Vandel parcourt en long et en large le pays sans jamais donner le sentiment que c’est pour lui autre chose qu’une source de profit – il ne cesse d’acheter des terres – et de satisfaction, un théâtre où, matamore, il exhibe et proclame sa puissance.
Ogre, « Gargantua anthropophage », Vandel l’était déjà au Temps des crocodiles. À la tête d’une escouade de brutes, il suait, tranchait les têtes, pillait et violait, sabrait le soleil, menaçait les arbres, traquait ses peurs : « Mourez tous, chiens sournois de mes cauchemars. »

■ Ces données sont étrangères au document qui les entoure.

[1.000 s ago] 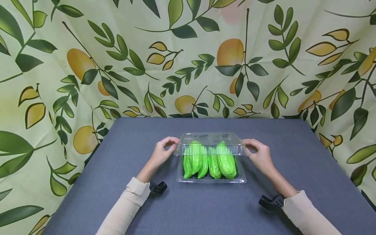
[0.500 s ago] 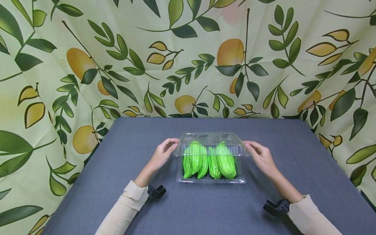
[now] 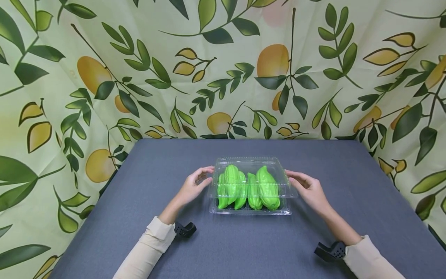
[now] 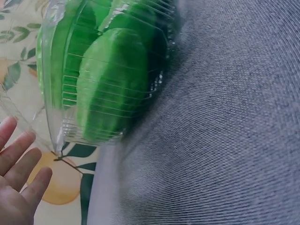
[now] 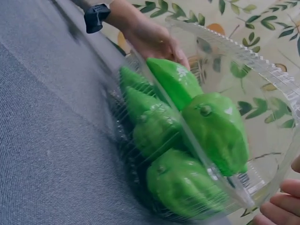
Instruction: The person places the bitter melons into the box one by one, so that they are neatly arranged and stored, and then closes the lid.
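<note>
A hinged clear plastic clamshell box (image 3: 251, 212) lies in the middle of the table with several bright green, ribbed, chayote-like vegetables (image 3: 267, 190) inside. Its clear lid (image 3: 251, 161) slants forward over them, with the front rim (image 3: 252, 195) hanging above the tray's front edge. At the lid's left side is my left hand (image 3: 193, 185); the left wrist view shows its fingers (image 4: 21, 164) straight and spread beside the plastic. My right hand (image 3: 310, 190) has its fingertips at the lid's right side, thumb apart from the fingers. In the right wrist view those fingers (image 5: 283, 204) lie along the lid's rim.
A dark grey-blue cloth covers the table (image 3: 167, 155). Behind it and at both sides hangs a curtain (image 3: 150, 112) printed with leaves and fruit. Black wrist devices (image 3: 186, 230) sit on both forearms at the beige cuffs.
The lid has swung down and forward, its front rim now lower over the vegetables. The left hand's fingers have spread. The right hand has shifted slightly lower along the lid's side.
</note>
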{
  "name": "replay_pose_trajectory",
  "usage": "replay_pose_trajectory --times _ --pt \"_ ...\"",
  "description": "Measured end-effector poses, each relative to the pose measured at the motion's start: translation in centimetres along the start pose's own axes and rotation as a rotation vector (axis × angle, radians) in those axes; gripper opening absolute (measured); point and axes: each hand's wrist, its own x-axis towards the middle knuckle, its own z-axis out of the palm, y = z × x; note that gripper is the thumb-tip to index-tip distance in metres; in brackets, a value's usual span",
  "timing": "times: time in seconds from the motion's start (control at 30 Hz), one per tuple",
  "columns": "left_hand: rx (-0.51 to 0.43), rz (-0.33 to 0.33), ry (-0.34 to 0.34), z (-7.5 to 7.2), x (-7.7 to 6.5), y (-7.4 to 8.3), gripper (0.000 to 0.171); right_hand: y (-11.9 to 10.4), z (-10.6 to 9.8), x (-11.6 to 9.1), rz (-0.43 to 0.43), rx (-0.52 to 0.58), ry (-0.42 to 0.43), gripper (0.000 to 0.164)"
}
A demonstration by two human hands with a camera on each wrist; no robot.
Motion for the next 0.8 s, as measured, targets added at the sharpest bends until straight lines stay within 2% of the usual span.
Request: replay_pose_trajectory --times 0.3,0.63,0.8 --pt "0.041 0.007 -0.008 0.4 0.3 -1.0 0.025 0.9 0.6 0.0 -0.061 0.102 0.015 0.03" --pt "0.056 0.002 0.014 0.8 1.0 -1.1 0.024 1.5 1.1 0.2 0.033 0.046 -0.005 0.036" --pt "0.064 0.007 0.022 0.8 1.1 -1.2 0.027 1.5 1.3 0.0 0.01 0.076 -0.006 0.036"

Il se faisait respecter grâce à une cruauté surhumaine et tentait d’imposer le temps européen en installant de multiples horloges. Tel un conquistador en roue libre, chef d’assassins dépenaillés, il s’empare de l’oasis de N’Gouça. La férocité obtuse qui nimbe la troupe maudite rappelle les westerns mccarthyens, Méridien de sang, La Trilogie des confins.

Peintures de Kamel Khélif
La narration se faisant cette fois à la troisième personne, le pays devient beaucoup plus présent, en particulier à travers sa faune. En une sorte de chœur, scorpions et vipères à cornes scandent régulièrement le texte de leur incompréhension, établissant un autre temps que celui des horloges européennes. Les peintures de Kamel Khélif, par leur sobriété et leurs teintes brunes et grises, contribuent aussi à rendre présente la terre, ses reliefs, ses habitants, en contrepoint des éructations et des massacres.

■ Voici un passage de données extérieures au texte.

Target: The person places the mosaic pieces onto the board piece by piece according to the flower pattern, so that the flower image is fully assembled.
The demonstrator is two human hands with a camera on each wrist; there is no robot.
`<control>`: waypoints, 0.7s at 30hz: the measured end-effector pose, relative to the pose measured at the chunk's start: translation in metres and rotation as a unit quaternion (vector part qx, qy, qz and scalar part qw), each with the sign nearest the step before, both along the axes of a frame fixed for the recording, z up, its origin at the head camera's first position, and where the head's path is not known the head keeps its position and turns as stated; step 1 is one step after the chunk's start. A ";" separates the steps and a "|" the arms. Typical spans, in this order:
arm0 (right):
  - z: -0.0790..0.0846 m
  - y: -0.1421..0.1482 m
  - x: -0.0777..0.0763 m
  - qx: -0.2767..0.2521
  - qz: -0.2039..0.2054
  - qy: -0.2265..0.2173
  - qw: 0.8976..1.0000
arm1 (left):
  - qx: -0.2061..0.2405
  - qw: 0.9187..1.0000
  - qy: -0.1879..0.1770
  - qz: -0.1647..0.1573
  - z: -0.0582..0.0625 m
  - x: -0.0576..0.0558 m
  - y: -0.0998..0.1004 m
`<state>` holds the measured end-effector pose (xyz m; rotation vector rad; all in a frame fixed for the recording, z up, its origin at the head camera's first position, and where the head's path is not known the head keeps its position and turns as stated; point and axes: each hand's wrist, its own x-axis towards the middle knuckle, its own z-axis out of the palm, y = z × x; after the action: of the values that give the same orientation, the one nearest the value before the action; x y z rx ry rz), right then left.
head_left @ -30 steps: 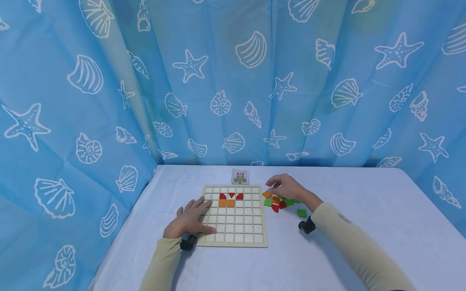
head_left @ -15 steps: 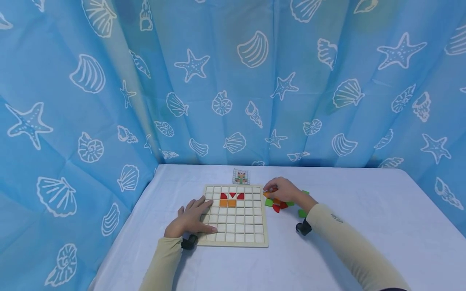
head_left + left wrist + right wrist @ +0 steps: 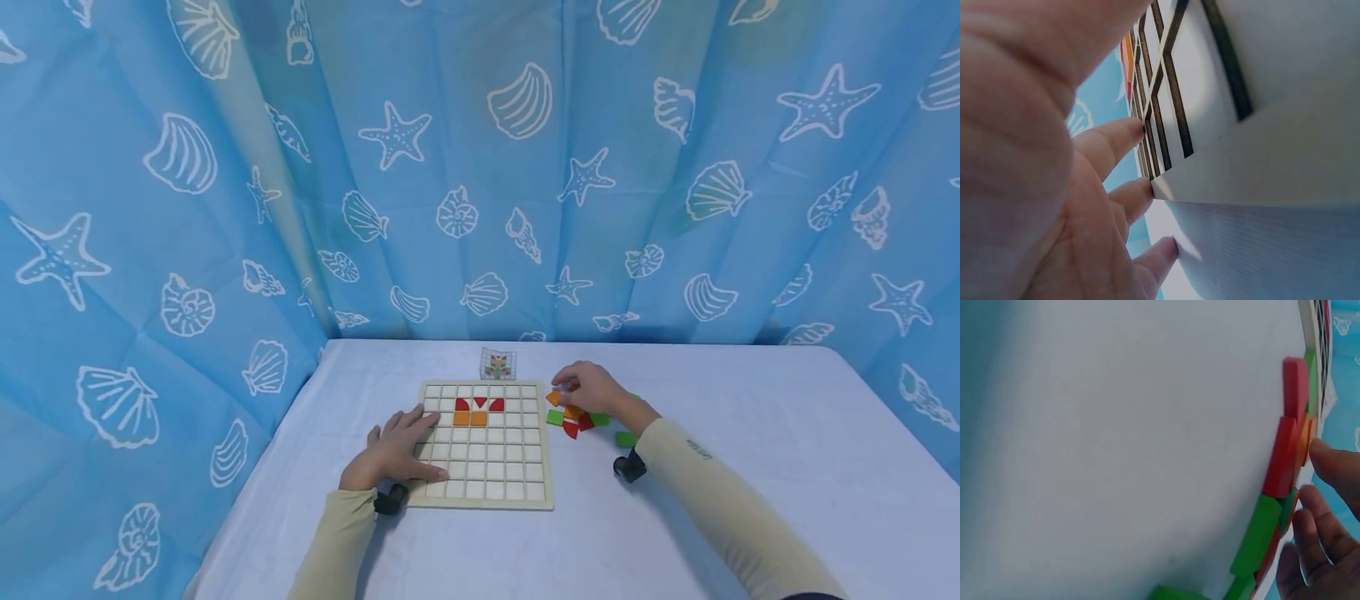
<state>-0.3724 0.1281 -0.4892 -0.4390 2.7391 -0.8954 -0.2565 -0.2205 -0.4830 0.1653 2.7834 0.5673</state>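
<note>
My left hand [image 3: 397, 446] lies spread over the left edge of the wooden grid board [image 3: 480, 504], its fingertips and thumb resting on it. In the left wrist view, fingertips [image 3: 1132, 128] touch the board's grid and rim. Set in the upper cells are red pieces [image 3: 497, 405] and two orange squares [image 3: 478, 418]. Right of the board, my right hand [image 3: 592, 387] pinches an orange tile [image 3: 553, 398] at the near edge of a loose pile. In the right wrist view the thumb [image 3: 1329, 459] meets an orange piece [image 3: 1305, 440]; the index finger is hidden.
A small printed pattern card [image 3: 498, 364] lies behind the board. Red pieces [image 3: 586, 422] and green tiles [image 3: 556, 417] lie loosely together, with one green tile [image 3: 626, 439] set apart towards the front. A blue curtain [image 3: 480, 208] hangs behind the white table [image 3: 720, 417].
My right hand came down over the orange tile, then shifted slightly right, and the tile has turned under its fingertips. The left hand has stayed on the board.
</note>
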 end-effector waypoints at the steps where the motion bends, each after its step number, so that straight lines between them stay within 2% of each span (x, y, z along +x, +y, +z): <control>1: 0.000 0.001 -0.001 -0.003 -0.002 -0.002 1.000 | 0.001 1.000 -0.001 0.000 0.000 0.000 0.000; 6: 0.002 0.000 -0.002 -0.011 0.005 -0.004 1.000 | 0.002 1.000 0.000 0.000 0.002 0.001 0.001; 11: 0.002 -0.008 -0.002 0.005 0.017 0.001 1.000 | 0.000 1.000 0.002 0.003 0.003 0.001 0.000; 21: 0.001 -0.018 0.000 0.054 -0.028 0.006 0.998 | -0.007 1.000 -0.003 0.002 0.000 0.000 0.000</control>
<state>-0.3729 0.1099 -0.4886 -0.3505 2.8073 -0.7566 -0.2567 -0.2208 -0.4828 0.1554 2.7812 0.5478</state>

En les barbouillant de sang, de foutre, de viande et d’or, ces deux romans qui se répondent retournent contre lui les moyens rhétoriques que le colonialisme a utilisés pour se célébrer : la geste épique, héroïque et nationaliste, autant que l’argument faussement rationnel de la civilisation, du progrès.
« Foutez-moi la paix, Monsieur Albert », ne cesse d’opposer la jeune Ouhria à la logorrhée justificatrice du colon. Jusqu’à ce qu’il disparaisse. « Se souvenir de quoi ? fulmine le peuple hostile. C’est une histoire si révoltante que personne ne veut plus en entendre parler. »
Mathieu Belezi offre à la littérature française deux livres sombres, critiques, creusés jusqu’à l’abîme. Des westerns embrasés au soleil de la tragédie antique.

Mathieu Belezi, Moi, le glorieux. Le Tripode, 336 p., 21 euros.
Mathieu Belezi et Kamel Khélif, Le Temps des crocodiles. Le Tripode, 160 p., 25 euros.